# WHAT THIS TASK INVOLVES
Your task is to return the data below, word for word.

# DATA BELOW
————

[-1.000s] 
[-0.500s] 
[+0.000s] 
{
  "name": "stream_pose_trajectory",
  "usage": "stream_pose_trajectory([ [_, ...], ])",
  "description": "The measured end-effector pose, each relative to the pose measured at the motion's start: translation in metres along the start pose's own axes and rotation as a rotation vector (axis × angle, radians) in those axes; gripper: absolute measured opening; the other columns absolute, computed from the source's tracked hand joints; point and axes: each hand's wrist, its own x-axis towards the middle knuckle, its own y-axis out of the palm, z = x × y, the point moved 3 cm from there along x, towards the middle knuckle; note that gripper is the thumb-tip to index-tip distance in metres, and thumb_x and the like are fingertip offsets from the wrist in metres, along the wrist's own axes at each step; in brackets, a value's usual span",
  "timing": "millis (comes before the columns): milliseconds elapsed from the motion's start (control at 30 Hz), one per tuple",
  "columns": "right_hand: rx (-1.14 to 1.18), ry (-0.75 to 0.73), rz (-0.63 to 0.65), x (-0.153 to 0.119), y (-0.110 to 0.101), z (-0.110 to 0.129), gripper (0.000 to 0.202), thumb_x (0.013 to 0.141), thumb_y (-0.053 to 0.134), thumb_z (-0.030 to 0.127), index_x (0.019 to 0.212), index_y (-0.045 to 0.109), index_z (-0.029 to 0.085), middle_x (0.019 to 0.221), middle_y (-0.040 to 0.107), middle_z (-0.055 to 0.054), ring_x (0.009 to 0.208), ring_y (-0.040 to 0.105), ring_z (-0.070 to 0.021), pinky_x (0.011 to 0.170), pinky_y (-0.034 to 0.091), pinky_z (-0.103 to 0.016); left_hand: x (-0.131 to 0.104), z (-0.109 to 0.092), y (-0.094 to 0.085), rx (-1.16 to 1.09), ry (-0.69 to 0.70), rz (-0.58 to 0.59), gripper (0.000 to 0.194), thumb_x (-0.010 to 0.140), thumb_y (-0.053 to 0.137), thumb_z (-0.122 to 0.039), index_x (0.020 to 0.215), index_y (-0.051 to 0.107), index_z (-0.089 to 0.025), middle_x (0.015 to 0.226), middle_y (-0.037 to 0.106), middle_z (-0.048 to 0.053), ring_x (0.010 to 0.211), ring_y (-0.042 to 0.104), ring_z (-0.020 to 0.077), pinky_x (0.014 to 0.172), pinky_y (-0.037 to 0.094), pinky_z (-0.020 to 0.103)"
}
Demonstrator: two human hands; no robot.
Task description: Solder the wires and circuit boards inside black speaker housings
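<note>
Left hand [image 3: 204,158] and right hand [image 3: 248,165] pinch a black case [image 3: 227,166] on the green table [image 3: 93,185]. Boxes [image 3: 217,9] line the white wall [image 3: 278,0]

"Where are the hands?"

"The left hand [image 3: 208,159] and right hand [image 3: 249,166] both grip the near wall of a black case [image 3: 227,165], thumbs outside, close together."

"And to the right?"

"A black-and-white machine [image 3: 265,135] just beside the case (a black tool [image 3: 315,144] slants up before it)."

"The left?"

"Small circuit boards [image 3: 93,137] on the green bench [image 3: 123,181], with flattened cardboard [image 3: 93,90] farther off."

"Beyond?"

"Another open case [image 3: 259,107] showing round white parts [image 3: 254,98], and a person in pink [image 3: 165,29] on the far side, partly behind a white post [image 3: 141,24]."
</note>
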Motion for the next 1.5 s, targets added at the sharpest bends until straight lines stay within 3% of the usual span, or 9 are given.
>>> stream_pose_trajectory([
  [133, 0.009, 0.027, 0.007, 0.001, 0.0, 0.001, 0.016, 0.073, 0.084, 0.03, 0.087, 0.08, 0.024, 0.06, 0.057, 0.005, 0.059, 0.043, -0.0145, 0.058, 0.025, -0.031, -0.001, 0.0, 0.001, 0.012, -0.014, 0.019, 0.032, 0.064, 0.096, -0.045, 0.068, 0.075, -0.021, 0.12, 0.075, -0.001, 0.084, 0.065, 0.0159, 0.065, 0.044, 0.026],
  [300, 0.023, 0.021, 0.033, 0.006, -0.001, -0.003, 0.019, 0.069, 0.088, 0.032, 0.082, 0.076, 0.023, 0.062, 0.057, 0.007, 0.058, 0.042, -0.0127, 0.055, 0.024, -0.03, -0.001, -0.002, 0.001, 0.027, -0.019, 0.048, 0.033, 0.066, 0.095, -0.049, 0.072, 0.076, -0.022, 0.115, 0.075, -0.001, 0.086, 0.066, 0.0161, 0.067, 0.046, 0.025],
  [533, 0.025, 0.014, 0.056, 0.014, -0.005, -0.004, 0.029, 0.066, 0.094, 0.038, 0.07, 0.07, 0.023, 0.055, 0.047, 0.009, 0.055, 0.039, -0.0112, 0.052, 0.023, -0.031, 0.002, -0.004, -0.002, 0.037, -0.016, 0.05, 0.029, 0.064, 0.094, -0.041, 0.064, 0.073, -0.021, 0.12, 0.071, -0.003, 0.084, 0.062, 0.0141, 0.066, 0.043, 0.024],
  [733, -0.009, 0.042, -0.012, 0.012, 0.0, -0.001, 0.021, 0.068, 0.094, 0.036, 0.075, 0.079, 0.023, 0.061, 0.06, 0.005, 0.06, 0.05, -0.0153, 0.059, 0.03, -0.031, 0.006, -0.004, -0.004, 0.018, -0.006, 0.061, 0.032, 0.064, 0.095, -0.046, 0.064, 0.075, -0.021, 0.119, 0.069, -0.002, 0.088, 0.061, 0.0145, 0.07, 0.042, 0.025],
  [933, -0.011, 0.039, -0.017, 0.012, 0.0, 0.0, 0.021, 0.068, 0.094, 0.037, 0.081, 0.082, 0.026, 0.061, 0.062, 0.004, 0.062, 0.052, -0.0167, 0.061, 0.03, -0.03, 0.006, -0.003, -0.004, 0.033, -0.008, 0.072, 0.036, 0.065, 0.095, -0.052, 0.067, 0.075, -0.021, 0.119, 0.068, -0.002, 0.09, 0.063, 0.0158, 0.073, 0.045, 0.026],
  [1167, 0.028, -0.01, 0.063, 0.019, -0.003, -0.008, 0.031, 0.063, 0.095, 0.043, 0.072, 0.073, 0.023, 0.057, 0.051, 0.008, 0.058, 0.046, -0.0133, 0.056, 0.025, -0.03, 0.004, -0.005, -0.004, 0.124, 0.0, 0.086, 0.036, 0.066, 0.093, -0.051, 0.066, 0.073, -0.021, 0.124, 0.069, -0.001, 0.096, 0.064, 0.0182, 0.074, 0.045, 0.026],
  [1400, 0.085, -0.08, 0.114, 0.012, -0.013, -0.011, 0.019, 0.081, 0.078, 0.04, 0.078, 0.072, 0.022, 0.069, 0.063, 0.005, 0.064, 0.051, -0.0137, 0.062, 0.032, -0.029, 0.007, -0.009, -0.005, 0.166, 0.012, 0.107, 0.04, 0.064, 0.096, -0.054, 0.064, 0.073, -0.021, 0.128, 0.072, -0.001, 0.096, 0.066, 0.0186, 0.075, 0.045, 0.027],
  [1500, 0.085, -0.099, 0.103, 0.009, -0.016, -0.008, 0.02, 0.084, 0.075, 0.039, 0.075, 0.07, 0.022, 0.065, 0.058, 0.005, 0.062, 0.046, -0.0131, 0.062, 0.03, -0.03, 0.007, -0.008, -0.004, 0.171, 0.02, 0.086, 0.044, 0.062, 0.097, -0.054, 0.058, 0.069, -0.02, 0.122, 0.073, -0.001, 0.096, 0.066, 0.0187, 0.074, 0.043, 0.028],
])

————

# RESULT OF THIS EXERCISE
[-1.000s] 
[-0.500s] 
[+0.000s] 
{
  "name": "stream_pose_trajectory",
  "usage": "stream_pose_trajectory([ [_, ...], ])",
  "description": "The measured end-effector pose, each relative to the pose measured at the motion's start: translation in metres along the start pose's own axes and rotation as a rotation vector (axis × angle, radians) in those axes; gripper: absolute measured opening; the other columns absolute, computed from the source's tracked hand joints; point and axes: each hand's wrist, its own x-axis towards the middle knuckle, its own y-axis out of the palm, z = x × y, the point moved 3 cm from there along x, towards the middle knuckle; note that gripper is the thumb-tip to index-tip distance in metres, and thumb_x and the like are fingertip offsets from the wrist in metres, along the wrist's own axes at each step; in brackets, a value's usual span",
  "timing": "millis (comes before the columns): milliseconds elapsed from the motion's start (control at 30 Hz), one per tuple",
  "columns": "right_hand: rx (-1.14 to 1.18), ry (-0.75 to 0.73), rz (-0.63 to 0.65), x (-0.153 to 0.119), y (-0.110 to 0.101), z (-0.110 to 0.129), gripper (0.000 to 0.202), thumb_x (0.013 to 0.141), thumb_y (-0.053 to 0.134), thumb_z (-0.030 to 0.127), index_x (0.019 to 0.212), index_y (-0.045 to 0.109), index_z (-0.029 to 0.085), middle_x (0.019 to 0.221), middle_y (-0.040 to 0.107), middle_z (-0.055 to 0.054), ring_x (0.009 to 0.208), ring_y (-0.040 to 0.105), ring_z (-0.070 to 0.021), pinky_x (0.011 to 0.170), pinky_y (-0.034 to 0.091), pinky_z (-0.103 to 0.016); left_hand: x (-0.131 to 0.104), z (-0.109 to 0.092), y (-0.094 to 0.085), rx (-1.16 to 1.09), ry (-0.69 to 0.70), rz (-0.58 to 0.59), gripper (0.000 to 0.194), thumb_x (-0.010 to 0.140), thumb_y (-0.053 to 0.137), thumb_z (-0.122 to 0.039), index_x (0.020 to 0.215), index_y (-0.051 to 0.107), index_z (-0.089 to 0.025), middle_x (0.015 to 0.226), middle_y (-0.037 to 0.106), middle_z (-0.048 to 0.053), ring_x (0.010 to 0.211), ring_y (-0.042 to 0.104), ring_z (-0.020 to 0.077), pinky_x (0.014 to 0.172), pinky_y (-0.037 to 0.094), pinky_z (-0.020 to 0.103)"
}
Demonstrator: two human hands; no robot.
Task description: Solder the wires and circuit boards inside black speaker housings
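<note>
Left hand [image 3: 204,158] and right hand [image 3: 248,165] pinch a black case [image 3: 227,166] on the green table [image 3: 93,185]. Boxes [image 3: 217,9] line the white wall [image 3: 278,0]

"Where are the hands?"

"The left hand [image 3: 208,159] and right hand [image 3: 249,166] both grip the near wall of a black case [image 3: 227,165], thumbs outside, close together."

"And to the right?"

"A black-and-white machine [image 3: 265,135] just beside the case (a black tool [image 3: 315,144] slants up before it)."

"The left?"

"Small circuit boards [image 3: 93,137] on the green bench [image 3: 123,181], with flattened cardboard [image 3: 93,90] farther off."

"Beyond?"

"Another open case [image 3: 259,107] showing round white parts [image 3: 254,98], and a person in pink [image 3: 165,29] on the far side, partly behind a white post [image 3: 141,24]."
</note>
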Motion for the next 1.5 s, targets added at the sharpest bends until straight lines stay within 3% of the usual span, or 9 are given.
>>> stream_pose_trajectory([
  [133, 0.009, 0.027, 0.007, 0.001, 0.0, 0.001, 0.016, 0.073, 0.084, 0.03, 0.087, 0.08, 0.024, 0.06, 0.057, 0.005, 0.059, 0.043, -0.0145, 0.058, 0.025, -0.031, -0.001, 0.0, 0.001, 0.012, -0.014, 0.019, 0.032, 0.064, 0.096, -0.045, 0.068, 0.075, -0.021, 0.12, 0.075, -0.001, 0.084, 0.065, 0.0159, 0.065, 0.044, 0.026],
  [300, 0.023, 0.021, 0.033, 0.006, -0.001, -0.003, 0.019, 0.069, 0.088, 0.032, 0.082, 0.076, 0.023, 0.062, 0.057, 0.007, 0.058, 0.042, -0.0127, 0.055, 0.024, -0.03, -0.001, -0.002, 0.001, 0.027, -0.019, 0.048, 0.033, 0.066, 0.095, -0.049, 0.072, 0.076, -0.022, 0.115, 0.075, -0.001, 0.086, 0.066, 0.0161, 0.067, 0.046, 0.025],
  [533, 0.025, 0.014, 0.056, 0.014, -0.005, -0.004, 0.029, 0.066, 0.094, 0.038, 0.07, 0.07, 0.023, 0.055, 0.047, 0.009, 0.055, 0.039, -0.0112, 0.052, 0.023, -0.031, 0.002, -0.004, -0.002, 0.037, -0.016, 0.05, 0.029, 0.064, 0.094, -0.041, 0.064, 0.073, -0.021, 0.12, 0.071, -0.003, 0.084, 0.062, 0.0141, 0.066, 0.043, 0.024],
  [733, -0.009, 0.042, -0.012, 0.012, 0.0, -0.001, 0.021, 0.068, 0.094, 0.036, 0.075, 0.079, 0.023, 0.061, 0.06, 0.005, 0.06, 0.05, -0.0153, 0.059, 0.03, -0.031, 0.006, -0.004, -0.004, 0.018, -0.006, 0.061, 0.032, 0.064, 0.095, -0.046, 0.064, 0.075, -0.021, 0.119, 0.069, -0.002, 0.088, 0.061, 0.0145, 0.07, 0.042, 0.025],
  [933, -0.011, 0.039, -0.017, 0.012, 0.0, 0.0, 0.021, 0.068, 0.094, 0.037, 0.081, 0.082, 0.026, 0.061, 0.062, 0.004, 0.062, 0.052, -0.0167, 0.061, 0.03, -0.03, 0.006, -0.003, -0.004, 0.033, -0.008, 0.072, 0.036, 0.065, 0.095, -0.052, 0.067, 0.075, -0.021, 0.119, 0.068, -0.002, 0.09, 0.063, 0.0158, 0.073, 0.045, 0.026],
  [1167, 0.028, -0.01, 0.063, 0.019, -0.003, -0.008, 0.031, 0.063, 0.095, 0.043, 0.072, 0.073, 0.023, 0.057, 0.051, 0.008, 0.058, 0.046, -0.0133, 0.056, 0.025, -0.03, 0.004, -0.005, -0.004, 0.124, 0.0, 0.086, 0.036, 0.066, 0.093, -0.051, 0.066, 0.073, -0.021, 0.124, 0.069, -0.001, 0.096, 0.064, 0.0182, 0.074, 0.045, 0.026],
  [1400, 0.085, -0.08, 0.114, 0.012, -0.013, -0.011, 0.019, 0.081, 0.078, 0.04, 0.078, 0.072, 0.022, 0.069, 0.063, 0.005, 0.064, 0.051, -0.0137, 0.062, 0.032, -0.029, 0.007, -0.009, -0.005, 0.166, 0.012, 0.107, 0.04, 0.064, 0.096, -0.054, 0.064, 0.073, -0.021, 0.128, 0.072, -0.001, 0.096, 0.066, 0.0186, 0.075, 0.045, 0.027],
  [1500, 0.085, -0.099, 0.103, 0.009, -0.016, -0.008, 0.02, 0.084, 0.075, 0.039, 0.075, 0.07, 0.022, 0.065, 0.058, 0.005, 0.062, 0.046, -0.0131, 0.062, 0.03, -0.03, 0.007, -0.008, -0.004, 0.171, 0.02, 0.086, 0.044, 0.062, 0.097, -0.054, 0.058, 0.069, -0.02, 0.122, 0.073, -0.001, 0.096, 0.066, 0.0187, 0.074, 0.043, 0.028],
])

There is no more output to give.